• Exercise brief:
Determine the number of lines in the data below that contain the string "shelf", and respond with that number alone.
Start of Dataset excerpt
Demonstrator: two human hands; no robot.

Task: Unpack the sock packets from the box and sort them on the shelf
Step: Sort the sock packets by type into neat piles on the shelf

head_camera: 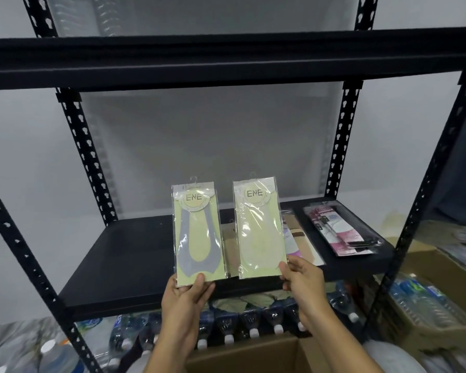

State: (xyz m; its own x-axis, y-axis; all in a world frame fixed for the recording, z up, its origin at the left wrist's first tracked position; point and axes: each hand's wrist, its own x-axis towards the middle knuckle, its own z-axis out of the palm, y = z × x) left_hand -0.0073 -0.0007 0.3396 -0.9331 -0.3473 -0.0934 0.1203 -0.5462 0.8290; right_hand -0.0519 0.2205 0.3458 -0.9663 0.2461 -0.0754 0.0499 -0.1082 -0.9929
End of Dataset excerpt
• Reply to the task:
2